“What torture it must have been to him to listen to me,” the kind-hearted man added, when he told us this. “No, Caryll was his only confidant, I feel sure.”
“And did you suspect no one else?” I remember asking.
“Yes, a certain man-servant did not escape all suspicion of collusion,” was the reply. “But he, we knew as a fact, was dead, and the mere allusion to him was enough to excite Gwynneth painfully. He swore he would never move a finger to clear himself, unless Providence itself interposed.”
“Which it did,” said Clarence. This fragment of conversation took place some time later, when I was again a guest at Granville Square.
Well, it “ended well,” as far as could be so late in the day.
The Gwynneths left Millflowers and went to live at their own beautiful house. And there, as they deserved, they were respected by all whom they allowed to know them, loved by the very few whom they admitted to intimacy. But the iron had entered too deeply into the souls of the three elder ones for them ever to be “like other people.” Caryll and the younger sister are still living, very old but very peaceful, happy in making others so.

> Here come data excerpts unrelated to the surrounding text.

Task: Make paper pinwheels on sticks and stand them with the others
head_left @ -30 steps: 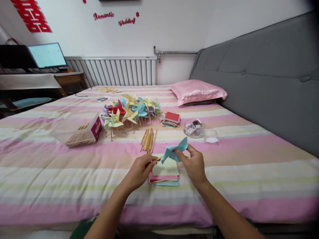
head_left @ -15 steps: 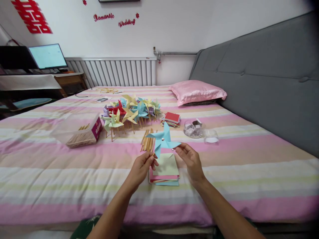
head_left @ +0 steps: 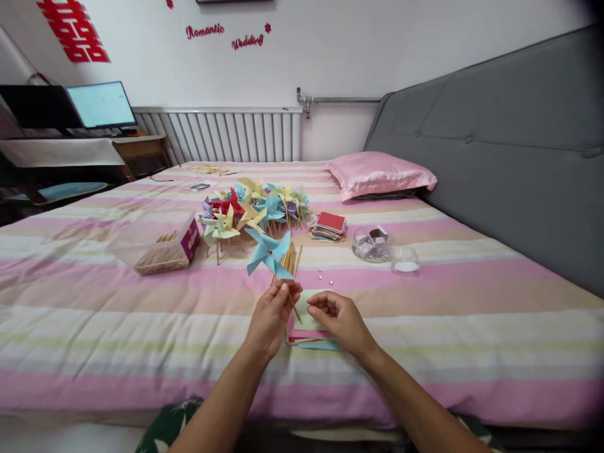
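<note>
A blue paper pinwheel (head_left: 270, 253) with a small pin at its centre is held up by my left hand (head_left: 271, 318), whose thumb and fingers close around its thin wooden stick. The stick's lower end pokes out below those fingers, slanting right. My right hand (head_left: 343, 319) hovers just right of that end, curved, with a small gap between thumb and fingers and nothing visible in it. Under both hands lies a stack of paper squares (head_left: 311, 322), pale green on top, pink and blue below. Behind the pinwheel is a pile of wooden sticks (head_left: 289, 259), partly hidden.
Several finished pinwheels (head_left: 252, 217) stand farther back on the striped bed. Left of them is a clear box (head_left: 160, 258) of sticks. To the right are red-topped paper squares (head_left: 330, 223), a clear tub (head_left: 370, 246), a clear round container (head_left: 406, 261) and a pink pillow (head_left: 382, 175).
The blue pinwheel has moved left and turned, and its stick now shows in my left hand. My right hand has left the pinwheel's blade and come down left, over the paper stack.
</note>
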`<state>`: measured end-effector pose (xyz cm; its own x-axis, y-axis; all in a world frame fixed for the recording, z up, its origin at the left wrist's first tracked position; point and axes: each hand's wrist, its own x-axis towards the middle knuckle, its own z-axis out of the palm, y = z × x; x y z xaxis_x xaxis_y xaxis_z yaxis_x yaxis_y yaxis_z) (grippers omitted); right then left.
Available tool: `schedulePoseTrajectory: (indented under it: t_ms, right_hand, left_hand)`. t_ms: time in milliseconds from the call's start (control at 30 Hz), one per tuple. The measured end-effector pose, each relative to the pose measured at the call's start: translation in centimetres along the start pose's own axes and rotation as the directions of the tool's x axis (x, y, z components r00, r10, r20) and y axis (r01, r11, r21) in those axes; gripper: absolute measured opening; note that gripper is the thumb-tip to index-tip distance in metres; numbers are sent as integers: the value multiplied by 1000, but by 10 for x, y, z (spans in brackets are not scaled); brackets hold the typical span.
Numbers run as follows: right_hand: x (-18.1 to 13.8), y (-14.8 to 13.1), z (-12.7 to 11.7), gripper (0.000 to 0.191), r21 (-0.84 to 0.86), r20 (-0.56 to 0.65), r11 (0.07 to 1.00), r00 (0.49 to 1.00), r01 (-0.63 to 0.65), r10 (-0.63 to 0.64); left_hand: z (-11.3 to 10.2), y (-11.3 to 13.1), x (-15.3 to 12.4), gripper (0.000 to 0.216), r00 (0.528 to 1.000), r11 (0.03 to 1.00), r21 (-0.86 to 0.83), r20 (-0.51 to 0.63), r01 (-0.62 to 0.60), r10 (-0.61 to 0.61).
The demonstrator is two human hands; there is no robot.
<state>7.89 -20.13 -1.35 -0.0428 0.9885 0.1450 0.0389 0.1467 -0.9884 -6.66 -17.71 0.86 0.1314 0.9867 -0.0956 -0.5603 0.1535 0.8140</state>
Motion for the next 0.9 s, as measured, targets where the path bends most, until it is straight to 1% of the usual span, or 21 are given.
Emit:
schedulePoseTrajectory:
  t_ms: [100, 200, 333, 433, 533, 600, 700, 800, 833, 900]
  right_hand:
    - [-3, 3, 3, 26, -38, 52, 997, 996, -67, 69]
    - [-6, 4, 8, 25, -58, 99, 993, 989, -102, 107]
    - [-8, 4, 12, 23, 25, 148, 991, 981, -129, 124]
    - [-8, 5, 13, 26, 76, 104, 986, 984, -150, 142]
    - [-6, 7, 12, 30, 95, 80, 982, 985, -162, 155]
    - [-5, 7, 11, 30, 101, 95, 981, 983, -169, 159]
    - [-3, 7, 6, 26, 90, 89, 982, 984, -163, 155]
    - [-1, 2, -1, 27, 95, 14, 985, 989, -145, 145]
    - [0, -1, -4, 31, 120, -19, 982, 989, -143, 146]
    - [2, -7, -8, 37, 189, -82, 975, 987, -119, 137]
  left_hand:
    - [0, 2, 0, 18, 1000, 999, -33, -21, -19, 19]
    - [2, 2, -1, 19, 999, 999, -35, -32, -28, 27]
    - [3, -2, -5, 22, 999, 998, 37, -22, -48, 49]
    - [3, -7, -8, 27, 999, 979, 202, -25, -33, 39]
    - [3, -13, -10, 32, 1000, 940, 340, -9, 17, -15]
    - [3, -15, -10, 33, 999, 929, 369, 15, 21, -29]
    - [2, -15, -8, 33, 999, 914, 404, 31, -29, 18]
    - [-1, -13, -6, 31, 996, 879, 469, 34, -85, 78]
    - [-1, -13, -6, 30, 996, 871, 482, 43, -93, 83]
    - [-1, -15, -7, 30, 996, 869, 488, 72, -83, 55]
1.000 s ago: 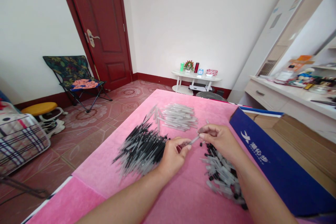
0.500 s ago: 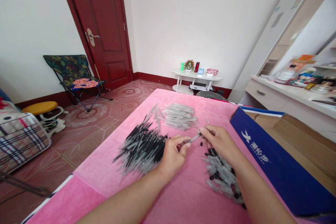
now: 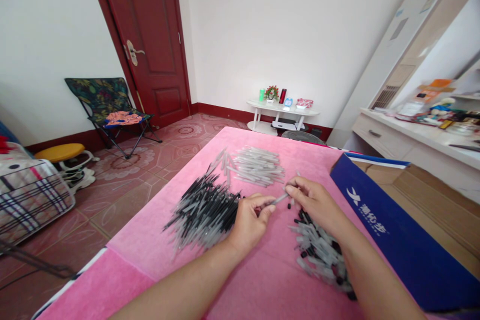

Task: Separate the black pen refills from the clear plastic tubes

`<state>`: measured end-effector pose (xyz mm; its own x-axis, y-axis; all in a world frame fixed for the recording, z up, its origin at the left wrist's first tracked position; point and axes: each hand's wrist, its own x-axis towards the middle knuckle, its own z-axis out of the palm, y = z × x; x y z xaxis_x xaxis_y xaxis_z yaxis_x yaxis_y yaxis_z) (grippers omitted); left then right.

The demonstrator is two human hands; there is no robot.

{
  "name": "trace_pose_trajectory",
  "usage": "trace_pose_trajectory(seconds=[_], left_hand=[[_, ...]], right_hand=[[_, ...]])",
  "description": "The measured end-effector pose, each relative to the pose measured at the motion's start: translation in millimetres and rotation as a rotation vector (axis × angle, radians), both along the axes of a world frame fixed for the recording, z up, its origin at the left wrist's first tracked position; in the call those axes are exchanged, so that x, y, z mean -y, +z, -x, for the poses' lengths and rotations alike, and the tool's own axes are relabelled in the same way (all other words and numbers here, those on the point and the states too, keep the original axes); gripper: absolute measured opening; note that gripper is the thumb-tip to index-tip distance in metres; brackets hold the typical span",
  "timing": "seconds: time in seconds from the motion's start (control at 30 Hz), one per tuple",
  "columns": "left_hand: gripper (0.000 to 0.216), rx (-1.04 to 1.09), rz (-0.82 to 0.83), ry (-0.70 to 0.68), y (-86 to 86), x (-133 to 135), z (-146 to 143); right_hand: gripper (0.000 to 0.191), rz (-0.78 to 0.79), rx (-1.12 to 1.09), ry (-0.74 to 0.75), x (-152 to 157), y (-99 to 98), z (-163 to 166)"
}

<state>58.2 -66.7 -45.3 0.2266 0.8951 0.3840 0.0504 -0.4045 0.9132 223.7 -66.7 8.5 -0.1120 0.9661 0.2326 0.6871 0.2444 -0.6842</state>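
Observation:
My left hand (image 3: 247, 220) and my right hand (image 3: 313, 200) meet over the pink table cover (image 3: 240, 285), each pinching an end of one thin grey pen part (image 3: 279, 198). Left of my left hand lies a big heap of black and grey pen parts (image 3: 202, 207). Under my right wrist sits a smaller pile of grey and black pieces (image 3: 318, 252). Farther back lies a pile of clear grey tubes (image 3: 257, 165).
A blue-sided cardboard box (image 3: 378, 220) stands open at the table's right edge. Beyond are a white desk with clutter (image 3: 412, 132), a small white side table (image 3: 279, 110), a red door (image 3: 150, 40), a folding chair (image 3: 108, 105) and a yellow stool (image 3: 60, 152).
Both hands stay together on the grey pen part; my right hand has shifted slightly toward the far side. The view has moved a little.

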Motion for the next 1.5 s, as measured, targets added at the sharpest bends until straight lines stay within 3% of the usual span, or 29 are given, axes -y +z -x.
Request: trace_pose_trajectory(seconds=[0.2, 0.37, 0.53, 0.7, 0.87, 1.0, 1.17, 1.33, 1.5], left_hand=[[0.019, 0.017, 0.008, -0.023, -1.9, 1.0, -1.0], [0.022, 0.05, 0.068, -0.002, -7.0, -2.5, -1.7], [0.021, 0.061, 0.062, -0.01, -5.8, -3.2, -0.6], [0.021, 0.065, 0.061, -0.014, -5.4, -2.6, 0.1], [0.02, 0.062, 0.061, -0.026, -3.1, -2.1, -0.6], [0.021, 0.067, 0.074, -0.024, -2.4, -2.4, -1.0], [0.021, 0.063, 0.073, -0.027, -2.7, -2.1, -1.2], [0.02, 0.058, 0.061, -0.057, -1.7, -1.6, -0.5], [0.02, 0.075, 0.062, -0.051, -1.6, -1.0, -0.9]], right_hand=[[0.037, -0.057, 0.184, -0.142, 0.2, 3.6, 4.1], [0.025, 0.036, -0.059, 0.036, 1.4, 5.2, 0.6], [0.044, 0.004, 0.07, -0.1, -1.0, -1.4, 0.1], [0.03, 0.001, -0.067, 0.001, -1.2, -1.2, 0.6], [0.043, 0.034, 0.035, -0.117, -0.5, 0.4, -2.4], [0.027, 0.006, -0.032, -0.025, -0.5, 1.9, -2.8], [0.04, 0.039, 0.024, -0.088, -0.6, 1.4, -2.1], [0.025, 0.036, -0.081, 0.052, -0.1, 1.2, -2.0], [0.038, 0.038, 0.026, -0.058, 0.5, 2.4, -3.2]])
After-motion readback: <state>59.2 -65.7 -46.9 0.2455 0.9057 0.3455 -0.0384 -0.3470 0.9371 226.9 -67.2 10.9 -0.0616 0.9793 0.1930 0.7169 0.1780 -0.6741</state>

Publicity, so far as it could serve any good purpose, was given to Ernest Fitzmaurice’s statement. But the more than a quarter of a century that had passed had almost obliterated the once famous trial from the world’s short memory—better so, perhaps.
One trivial question I remember putting to Clarence that Sunday morning. “What was the mystery of the ‘black curtain’?”
He smiled.
“Oh, an arrangement of some gymnastic kind, which it had been hoped might be of service to poor Caryll’s crippled leg.”